Member of the Kansas House of Representatives from the 80th district
- In office January 8, 2007 – January 14, 2013
- Preceded by: Bill McCreary
- Succeeded by: Kasha Kelley

Personal details
- Born: December 5, 1945 (age 80) Wichita, Kansas, U.S.
- Party: Democratic
- Spouse: Marilyn
- Children: 3
- Education: Wichita State University (BA)

= Vincent Wetta =

American politician (born 1945)

Vincent Wetta (born December 5, 1945) was a Democratic member of the Kansas House of Representatives, representing the 80th district (Sumner County), from 2007 to 2013.

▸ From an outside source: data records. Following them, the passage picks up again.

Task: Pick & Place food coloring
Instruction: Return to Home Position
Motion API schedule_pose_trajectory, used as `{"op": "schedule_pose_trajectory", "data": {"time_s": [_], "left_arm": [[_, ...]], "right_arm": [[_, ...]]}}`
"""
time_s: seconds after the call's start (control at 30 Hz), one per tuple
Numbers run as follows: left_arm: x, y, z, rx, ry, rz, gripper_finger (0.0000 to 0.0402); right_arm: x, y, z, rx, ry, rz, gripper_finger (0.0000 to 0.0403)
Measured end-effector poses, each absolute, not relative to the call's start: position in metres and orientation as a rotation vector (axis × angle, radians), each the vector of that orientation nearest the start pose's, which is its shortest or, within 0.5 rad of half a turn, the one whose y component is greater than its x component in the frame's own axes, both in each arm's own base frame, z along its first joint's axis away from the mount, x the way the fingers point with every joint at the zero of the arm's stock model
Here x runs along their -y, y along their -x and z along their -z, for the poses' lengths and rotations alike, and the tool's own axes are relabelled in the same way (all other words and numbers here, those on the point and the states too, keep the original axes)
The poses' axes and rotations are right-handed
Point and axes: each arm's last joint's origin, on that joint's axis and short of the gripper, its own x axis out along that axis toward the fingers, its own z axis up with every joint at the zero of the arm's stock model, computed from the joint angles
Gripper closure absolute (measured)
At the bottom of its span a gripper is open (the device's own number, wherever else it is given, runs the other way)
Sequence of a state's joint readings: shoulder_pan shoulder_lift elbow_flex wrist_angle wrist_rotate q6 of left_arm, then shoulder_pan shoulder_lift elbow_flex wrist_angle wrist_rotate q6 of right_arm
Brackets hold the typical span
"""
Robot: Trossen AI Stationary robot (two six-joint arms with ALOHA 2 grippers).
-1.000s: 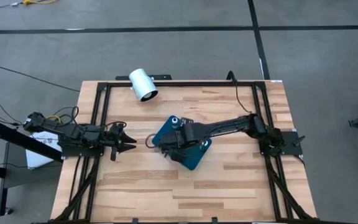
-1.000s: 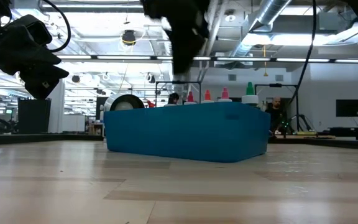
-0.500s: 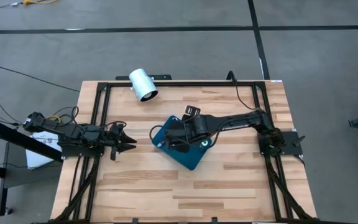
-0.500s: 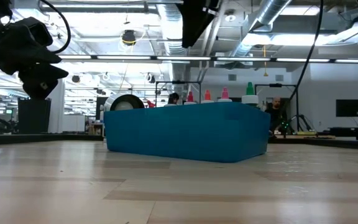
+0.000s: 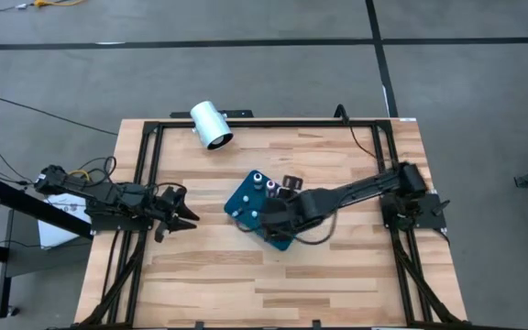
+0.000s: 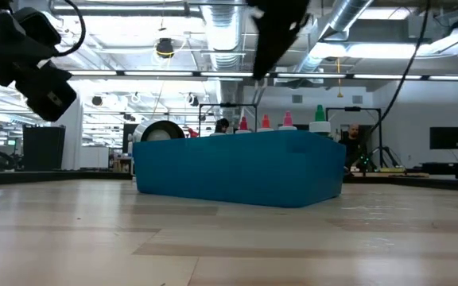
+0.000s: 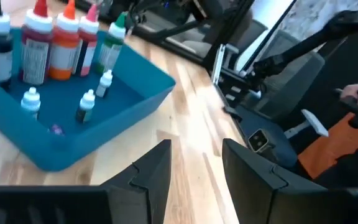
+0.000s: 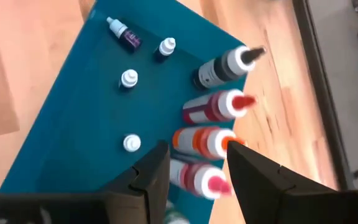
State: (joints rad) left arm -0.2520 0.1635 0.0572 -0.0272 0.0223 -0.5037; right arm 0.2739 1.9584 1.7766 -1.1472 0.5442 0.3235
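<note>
Though tray [image 6: 237, 171] hides food coloring [image 8: 129, 78] low — right wrist shows four

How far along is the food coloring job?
Nearly done: four small food coloring bottles sit in the blue bin. Nothing is in hand: the right gripper hangs open above the bin, the left gripper waits open at the table's left. Left: probably just retracting the right arm.
</note>
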Motion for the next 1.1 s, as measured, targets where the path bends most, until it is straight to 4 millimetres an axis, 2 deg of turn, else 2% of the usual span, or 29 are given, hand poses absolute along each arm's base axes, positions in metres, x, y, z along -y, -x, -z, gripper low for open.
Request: {"op": "schedule_pose_trajectory", "data": {"time_s": [0.23, 0.57, 0.7, 0.93, 1.1], "left_arm": [[0.029, -0.102, -0.179, -0.085, 0.415, 0.322, 0.0267], [0.031, -0.100, -0.192, 0.040, 0.327, 0.445, 0.0267], [0.031, -0.099, -0.193, 0.057, 0.324, 0.447, 0.0267], [0.029, -0.094, -0.197, 0.113, 0.312, 0.453, 0.0267], [0.025, -0.094, -0.196, 0.123, 0.283, 0.332, 0.0267]], "right_arm": [[-0.088, -0.328, -0.277, -1.046, 0.143, 0.418, 0.0256], [-0.080, -0.252, -0.268, -0.865, 0.054, 0.340, 0.0255], [-0.073, -0.225, -0.268, -0.775, 0.000, 0.319, 0.0253], [-0.058, -0.176, -0.264, -0.653, -0.087, 0.382, 0.0256], [-0.046, -0.147, -0.262, -0.571, -0.122, 0.389, 0.0259]]}}
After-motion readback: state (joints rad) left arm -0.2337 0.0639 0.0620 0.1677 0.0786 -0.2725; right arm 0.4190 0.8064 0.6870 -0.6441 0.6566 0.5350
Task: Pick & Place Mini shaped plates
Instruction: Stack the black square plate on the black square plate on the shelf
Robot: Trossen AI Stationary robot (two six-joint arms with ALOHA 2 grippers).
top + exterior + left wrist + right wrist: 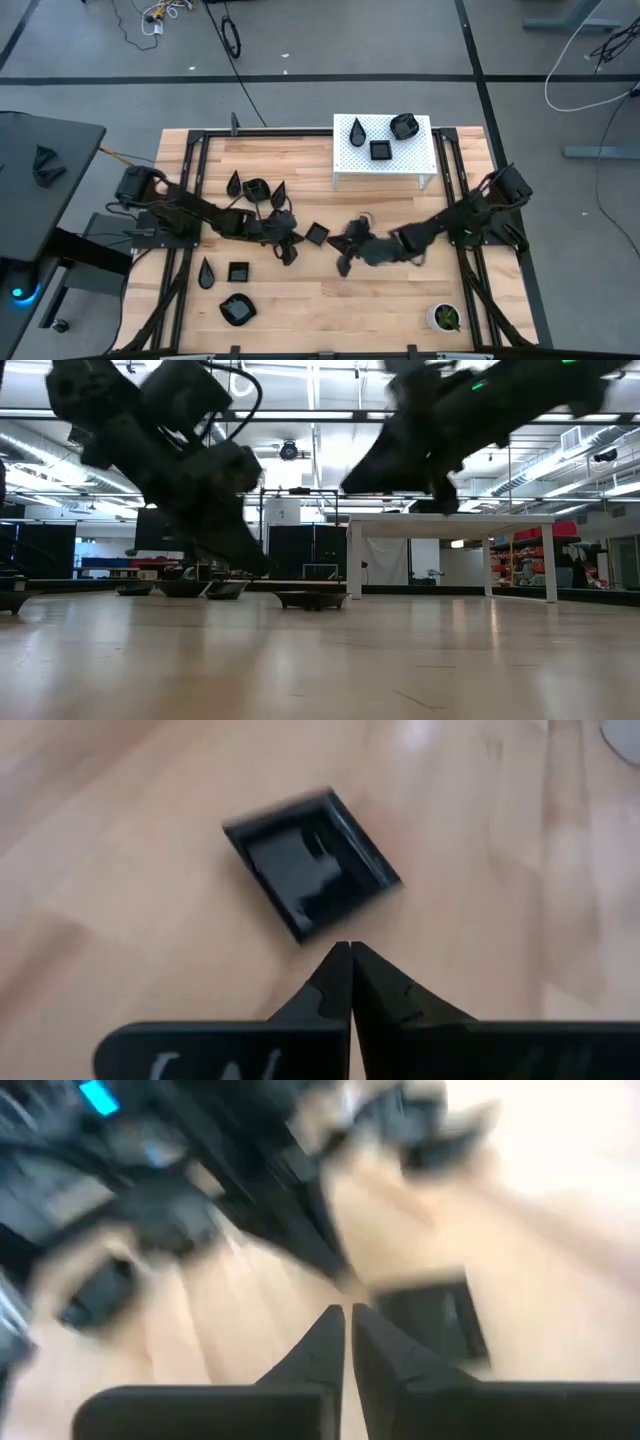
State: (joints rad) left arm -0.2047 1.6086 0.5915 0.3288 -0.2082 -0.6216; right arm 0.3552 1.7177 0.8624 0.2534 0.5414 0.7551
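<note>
Your left tool (350, 982) and right tool (347, 1342) (both closed, empty) crowd the square plate (316, 234) mid-frame; they may collide.

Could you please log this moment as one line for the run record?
left gripper shut, empty, beside square plate | right gripper shut, empty, mid-table | three plates on white stand

on the white stand (345, 168) sit three black mini plates: one teardrop (357, 130), one square (380, 150) and one rounded dish (404, 126). on the bare tabletop (380, 300) seven more can be counted: three teardrops (234, 182) (278, 190) (205, 272), three squares (256, 187) (316, 234) (238, 271) and one rounded-oval dish (237, 310). there is one small white pot with a green plant (445, 317), and two dark arms, one per side.
</note>
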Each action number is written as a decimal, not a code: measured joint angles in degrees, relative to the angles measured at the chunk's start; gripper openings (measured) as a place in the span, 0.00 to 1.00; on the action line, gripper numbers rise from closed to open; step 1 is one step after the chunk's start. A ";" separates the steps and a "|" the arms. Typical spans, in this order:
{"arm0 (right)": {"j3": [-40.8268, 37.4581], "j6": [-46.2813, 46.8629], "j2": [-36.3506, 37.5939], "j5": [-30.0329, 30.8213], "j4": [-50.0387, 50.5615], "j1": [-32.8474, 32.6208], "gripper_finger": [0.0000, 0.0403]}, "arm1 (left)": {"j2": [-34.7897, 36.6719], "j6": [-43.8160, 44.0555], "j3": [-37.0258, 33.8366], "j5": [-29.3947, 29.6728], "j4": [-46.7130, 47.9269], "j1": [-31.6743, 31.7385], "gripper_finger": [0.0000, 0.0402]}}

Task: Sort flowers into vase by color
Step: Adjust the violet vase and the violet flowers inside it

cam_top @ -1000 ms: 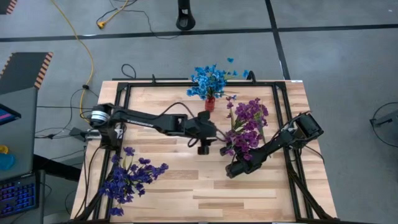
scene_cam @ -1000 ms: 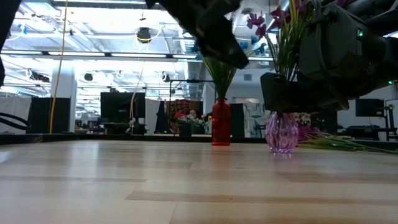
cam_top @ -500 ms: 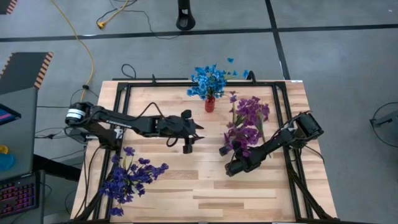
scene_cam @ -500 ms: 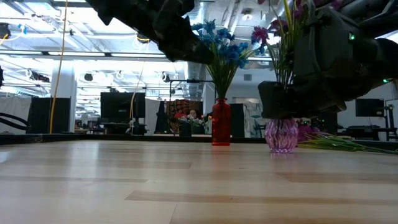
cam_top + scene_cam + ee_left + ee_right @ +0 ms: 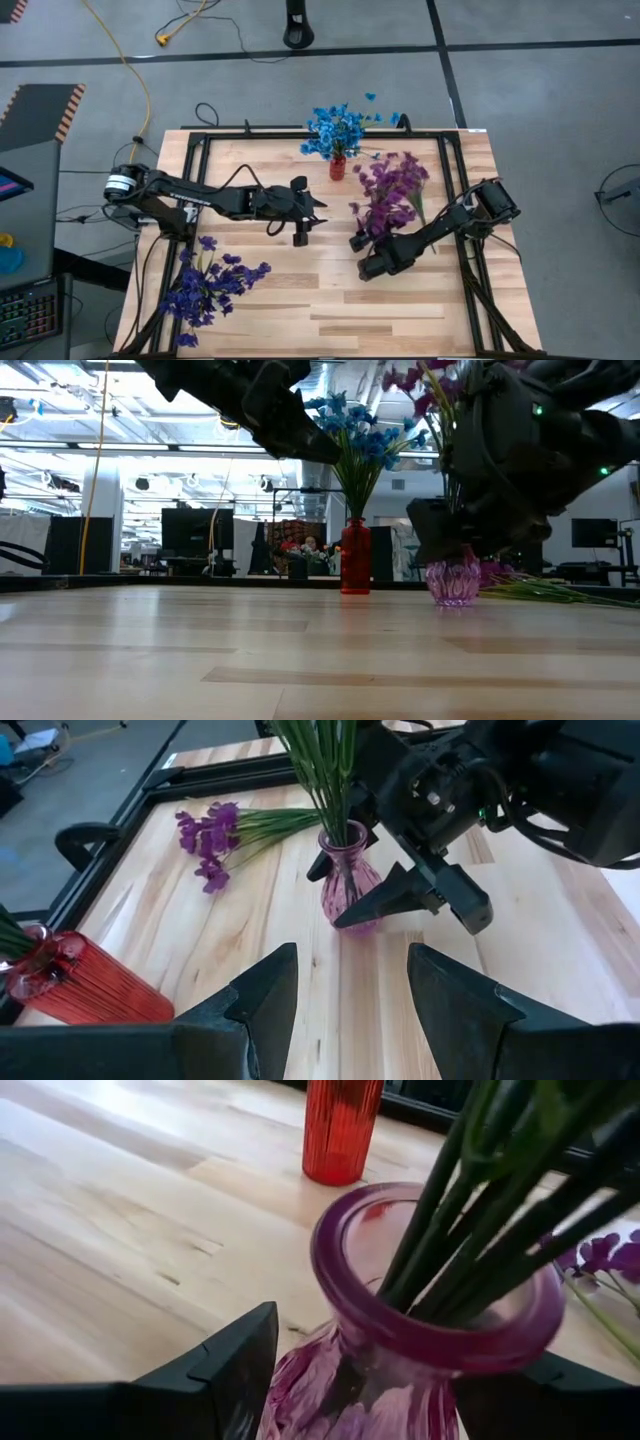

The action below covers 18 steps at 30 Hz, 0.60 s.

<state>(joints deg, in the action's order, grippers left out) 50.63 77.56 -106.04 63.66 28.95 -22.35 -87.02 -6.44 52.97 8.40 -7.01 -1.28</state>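
Right then, the right gripper [image 5: 358, 255] had its fingers spread wide on both sides of the purple vase [image 5: 349, 890], where magenta flowers [image 5: 390, 187] stood. The left gripper [image 5: 300, 238] hung open above the wooden table [image 5: 330, 300]. Blue flowers [image 5: 335, 130] filled a red vase [image 5: 355, 556]. Dark violet flowers [image 5: 210, 285] lay on the table's corner. A big bright hall showed behind.

The right wrist view cuts off the magenta flowers' [image 5: 470, 1210] blossoms.
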 joint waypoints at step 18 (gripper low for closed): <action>2.55 5.82 -0.03 -3.30 8.39 -0.16 0.71 | -0.04 -0.02 0.00 0.00 0.31 0.00 0.45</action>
<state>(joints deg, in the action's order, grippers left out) 53.19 83.38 -106.07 60.36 37.34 -22.51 -87.07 -6.46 52.97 8.40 -6.70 -1.28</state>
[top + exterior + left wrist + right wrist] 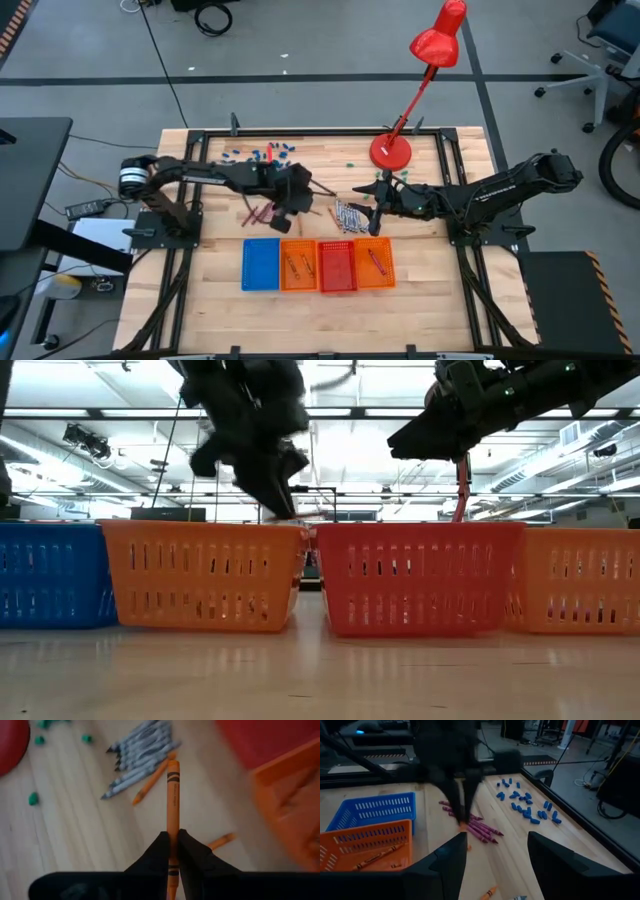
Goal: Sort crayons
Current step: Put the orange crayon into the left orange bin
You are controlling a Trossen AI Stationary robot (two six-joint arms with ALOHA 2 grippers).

== Early life and education ==
Wetta was born in Wichita and lived in Wellington, where he worked as a conductor/engineer with the Burlington Northern-Santa Fe Railway Company from 1966 to 2006. He graduated from Wichita State University with a BA in political science in 1996.

== Career ==
Wetta has been president and on the board of directors of the Panhandle Federal Credit Union, as well as being a member of the Crusader Club, Knights of Columbus and Wellington Rotary Club.

=== Committee membership ===
- Energy and Utilities
- Transportation
- Agriculture and Natural Resources

=== Major donors ===
The top five donors to Wetta's 2008 campaign:
- 1. Kimball Insurance Agency Inc: $1,000
- 2. Kansas Contractors Assoc: $600
- 3. Kansas Medical Society: $500
- 4. Shank, Hank, Heather & Scott: $500
- 5. McAlister, Tom: $500

== Personal life ==
He is married to Marilyn with three children.